▸ Task: Copy nothing past the line containing "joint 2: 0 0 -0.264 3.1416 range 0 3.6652". Transcribe every line of the listing below up to and including it, from the first, except pictures.
::::
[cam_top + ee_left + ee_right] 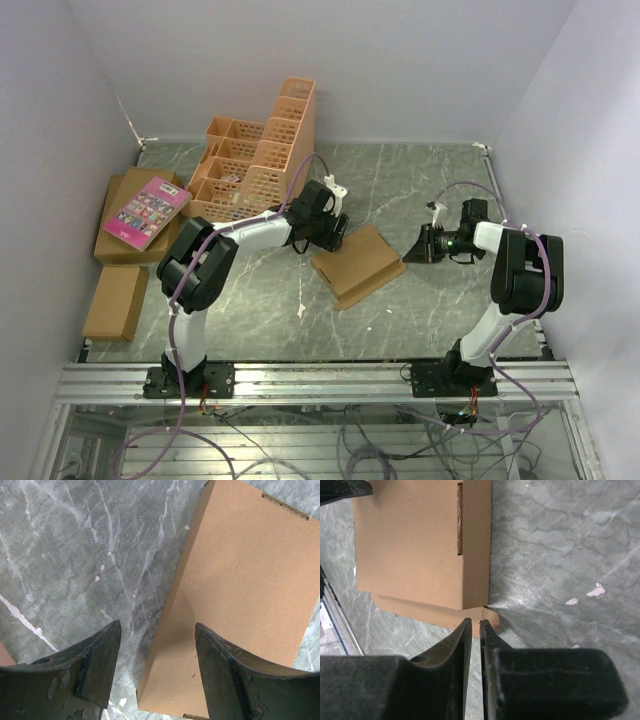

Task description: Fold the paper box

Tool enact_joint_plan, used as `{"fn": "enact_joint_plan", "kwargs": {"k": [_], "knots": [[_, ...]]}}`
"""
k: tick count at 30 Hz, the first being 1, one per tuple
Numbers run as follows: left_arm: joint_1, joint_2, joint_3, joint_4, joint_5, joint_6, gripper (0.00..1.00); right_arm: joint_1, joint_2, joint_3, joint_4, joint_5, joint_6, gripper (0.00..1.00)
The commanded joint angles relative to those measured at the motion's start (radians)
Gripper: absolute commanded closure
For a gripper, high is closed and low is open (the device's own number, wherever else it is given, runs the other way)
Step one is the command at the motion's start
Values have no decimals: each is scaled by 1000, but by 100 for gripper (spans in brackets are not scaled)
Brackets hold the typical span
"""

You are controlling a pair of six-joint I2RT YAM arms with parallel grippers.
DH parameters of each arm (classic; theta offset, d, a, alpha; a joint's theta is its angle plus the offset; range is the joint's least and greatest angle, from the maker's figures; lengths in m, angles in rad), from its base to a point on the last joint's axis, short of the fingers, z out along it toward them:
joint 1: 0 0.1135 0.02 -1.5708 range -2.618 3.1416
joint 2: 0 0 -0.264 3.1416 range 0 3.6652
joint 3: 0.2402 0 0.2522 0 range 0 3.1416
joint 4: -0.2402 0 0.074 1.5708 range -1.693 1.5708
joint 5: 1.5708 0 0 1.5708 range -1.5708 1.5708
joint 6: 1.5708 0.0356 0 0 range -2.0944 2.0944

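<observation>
The paper box (358,262) lies folded shut, a flat brown cardboard package, in the middle of the grey marble table. My left gripper (335,228) hovers at its far left corner. In the left wrist view the left gripper (157,625) is open, its jaws straddling the long left edge of the box (240,580) with nothing held. My right gripper (412,250) sits just off the box's right end. In the right wrist view the right gripper (475,621) is shut with only a thin slit, pointing at a protruding bottom flap (492,620) of the box (415,545), holding nothing.
An orange lattice crate (262,155) stands at the back left. A pink book (147,211) rests on a closed brown carton (120,250), with another carton (115,302) nearer. White walls enclose the table on three sides.
</observation>
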Motion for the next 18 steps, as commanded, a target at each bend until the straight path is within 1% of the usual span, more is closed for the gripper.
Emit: {"fn": "enact_joint_plan", "kwargs": {"k": [1, 3, 6, 11, 18], "knots": [[6, 6, 36, -12, 27, 13, 29, -3, -40, -7, 16, 40, 4, 82], [6, 2, 37, -14, 25, 13, 29, -6, -57, -18, 34, 59, 24, 76], [7, -2, 43, -19, 23, 17, 29, -6, -63, -25, 43, 73, 39, 74], [7, 8, 50, -17, 37, 16, 29, -6, -23, -23, 38, 73, 45, 73], [7, 13, 47, -16, 41, 17, 29, -6, 11, -21, 28, 71, 45, 75]]}}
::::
▸ Problem solution:
[cam_top + ee_left + ee_right] 

Task description: Fold the paper box

Tool enact_joint_plan, used as `{"fn": "enact_joint_plan", "kwargs": {"k": [_], "knots": [[_, ...]]}}`
"""
k: tick count at 30 Hz, the first being 1, one per tuple
Numbers run as follows: left_arm: joint_1, joint_2, joint_3, joint_4, joint_5, joint_6, gripper (0.00..1.00); right_arm: joint_1, joint_2, joint_3, joint_4, joint_5, joint_6, gripper (0.00..1.00)
The commanded joint angles relative to those measured at the motion's start (radians)
Gripper: absolute commanded closure
For a gripper, high is closed and low is open (the device's own number, wherever else it is given, runs the other way)
Step one is the command at the motion's start
Values have no decimals: each is scaled by 1000, but by 100 for gripper (spans in brackets are not scaled)
Brackets hold the typical span
"""

You are controlling a pair of six-joint I2RT YAM arms with parallel grippers.
DH parameters of each arm (classic; theta offset, d, a, alpha; a joint's theta is its angle plus the offset; range is the joint's least and greatest angle, from the maker's figures; lengths in m, angles in rad), from its base to a point on the last joint's axis, short of the fingers, z out along it toward them:
joint 1: 0 0.1135 0.02 -1.5708 range -2.618 3.1416
joint 2: 0 0 -0.264 3.1416 range 0 3.6652

This answer is complete as it stands.